### WHAT YOU WILL DO
Which of the lines below contain the string "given"? Pull each one out of the data.
━━ RECORD EXCERPTS ━━
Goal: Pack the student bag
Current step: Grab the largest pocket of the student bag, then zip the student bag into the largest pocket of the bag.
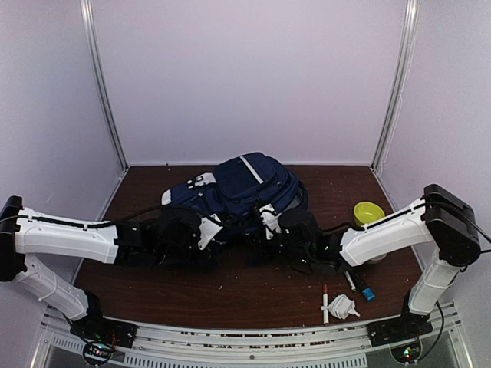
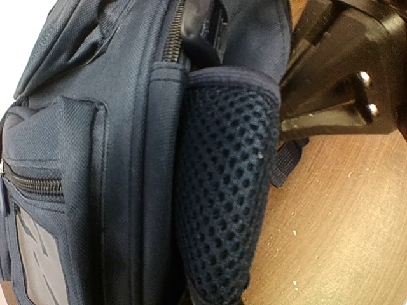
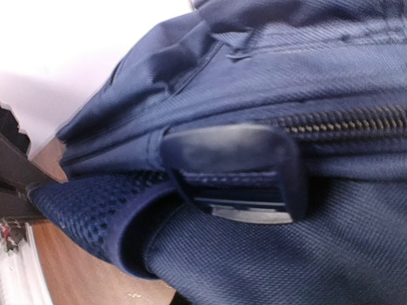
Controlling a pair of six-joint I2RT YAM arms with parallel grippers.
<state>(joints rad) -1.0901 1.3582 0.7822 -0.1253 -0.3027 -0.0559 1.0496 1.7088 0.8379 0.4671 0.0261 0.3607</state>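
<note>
The left gripper (image 1: 216,228) is closed beside the backpack's (image 1: 245,184) mesh side pocket (image 2: 222,190). The right gripper (image 1: 268,221) rests a black finger (image 3: 235,149) by the zipper (image 3: 343,121); I cannot tell whether it is open or closed. The backpack lies mid-table (image 1: 230,295).

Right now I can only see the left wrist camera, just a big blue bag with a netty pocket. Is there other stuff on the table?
Observer: Yes. The top camera shows a round lime-green bowl right of the navy blue fabric backpack.
Operator: Any pens?
Observer: A thin white pen-like stick lies near the front edge, by the right arm's base.
Operator: Is it alone?
Observer: No, a crumpled white thing lies right beside it.
</note>
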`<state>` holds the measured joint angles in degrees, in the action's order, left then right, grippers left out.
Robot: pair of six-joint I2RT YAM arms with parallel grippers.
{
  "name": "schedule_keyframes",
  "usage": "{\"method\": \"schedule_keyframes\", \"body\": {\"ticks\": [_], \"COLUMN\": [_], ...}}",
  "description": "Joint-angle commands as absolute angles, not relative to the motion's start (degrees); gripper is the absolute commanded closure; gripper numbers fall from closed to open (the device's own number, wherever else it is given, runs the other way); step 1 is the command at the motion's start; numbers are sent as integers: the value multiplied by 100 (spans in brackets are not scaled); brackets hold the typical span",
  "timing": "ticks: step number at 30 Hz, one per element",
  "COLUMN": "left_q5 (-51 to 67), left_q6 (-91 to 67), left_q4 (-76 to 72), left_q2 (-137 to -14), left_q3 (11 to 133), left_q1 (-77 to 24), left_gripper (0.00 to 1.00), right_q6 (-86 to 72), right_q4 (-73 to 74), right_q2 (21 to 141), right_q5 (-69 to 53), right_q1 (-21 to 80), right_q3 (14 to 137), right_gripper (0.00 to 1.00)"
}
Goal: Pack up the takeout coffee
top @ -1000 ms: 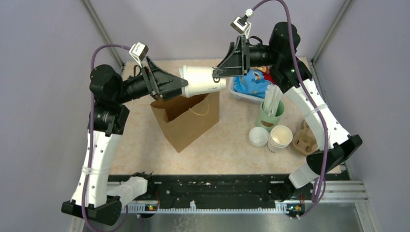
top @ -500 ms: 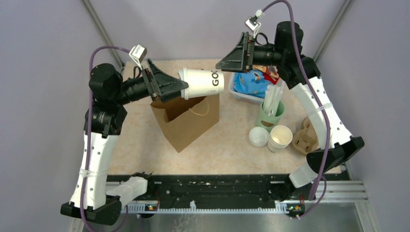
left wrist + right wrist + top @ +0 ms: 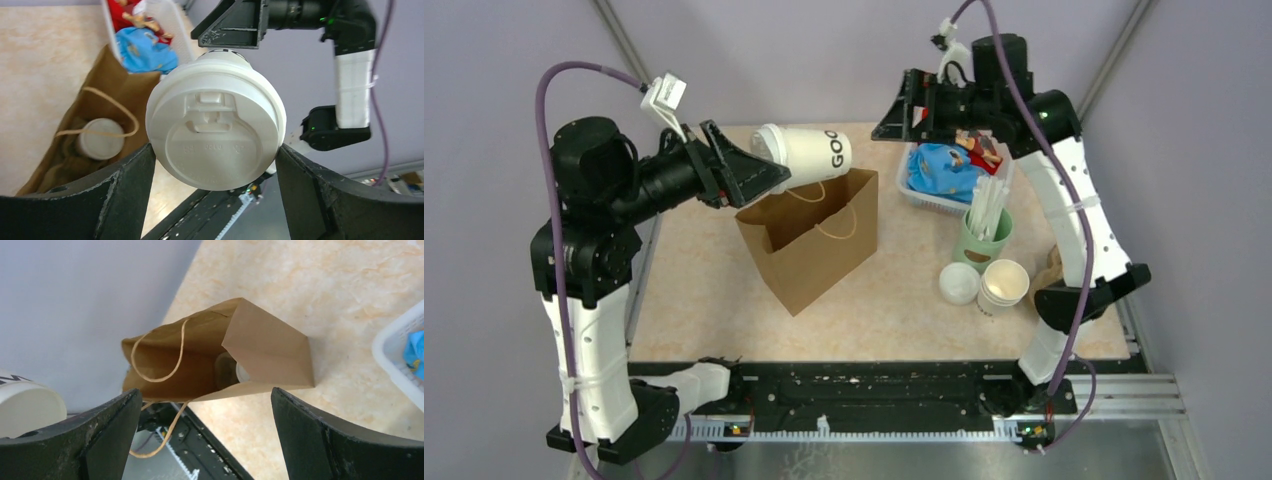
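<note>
My left claw (image 3: 215,150): pinching the takeout coffee (image 3: 809,152) by its lid, sideways above the paper bag (image 3: 809,240).
My right claw (image 3: 206,395): spread, empty.
Risk: lid could pop off, and the cup tumbles and spills!

**Where my three cameras sit**

I watch from overhead, behind the bases, looking down over the whole surface (image 3: 714,290). The wrist cameras ride close behind the left claw (image 3: 215,150), facing 3 o'clock, and the right claw (image 3: 205,400), facing 9. All three share the paper bag (image 3: 809,250).
</note>
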<state>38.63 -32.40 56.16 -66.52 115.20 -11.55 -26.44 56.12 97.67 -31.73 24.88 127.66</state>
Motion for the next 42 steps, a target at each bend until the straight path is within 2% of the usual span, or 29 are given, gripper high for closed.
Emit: {"method": "schedule_keyframes", "body": {"ticks": [1,4,10,21,33,42], "left_q5": [3150,2930,2309,2077,1841,2109], "left_q6": [-2024,-1650,-1188,-1090,-848,-861], "left_q4": [6865,7303,7827,7933,7691,7275], "left_q2": [-6662,-6581,-6422,-6189,-6509,-6635], "left_q3": [11822,11850,11832,11283,10942,10553], "left_q1": [-1143,-1143,-1143,-1150,-1151,-1151], "left_gripper": [30,30,31,31,33,34], "right_q6": [-1955,-2536,-3442,-3923,-3865,-3652], "right_q4": [7214,7487,6960,6634,6291,5965], "right_q2": [10347,10442,10080,10130,10151,10117], "right_q5": [-1411,-874,-538,-107,-85,-53], "right_q1": [3353,3498,3812,4091,4203,4355], "right_q3": [13969,13838,12801,12494,12234,12121], "right_gripper": [1,2,4,13,49,69]}}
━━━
### ANSWER FOR THE TASK
  "description": "Joint-angle commands as absolute angles, not relative to the motion's start (degrees); gripper is the absolute commanded closure; gripper numbers fall from closed to open (the device's own number, wherever else it is given, runs the other way); step 1 is the command at the motion's start; numbers are sent as integers: the value multiplied by 100 (spans in brackets are not scaled); brackets hold the typical span",
Motion for the next 42 steps, a target at each bend until the straight path is within 2% of the usual span, or 29 are given, gripper high for closed.

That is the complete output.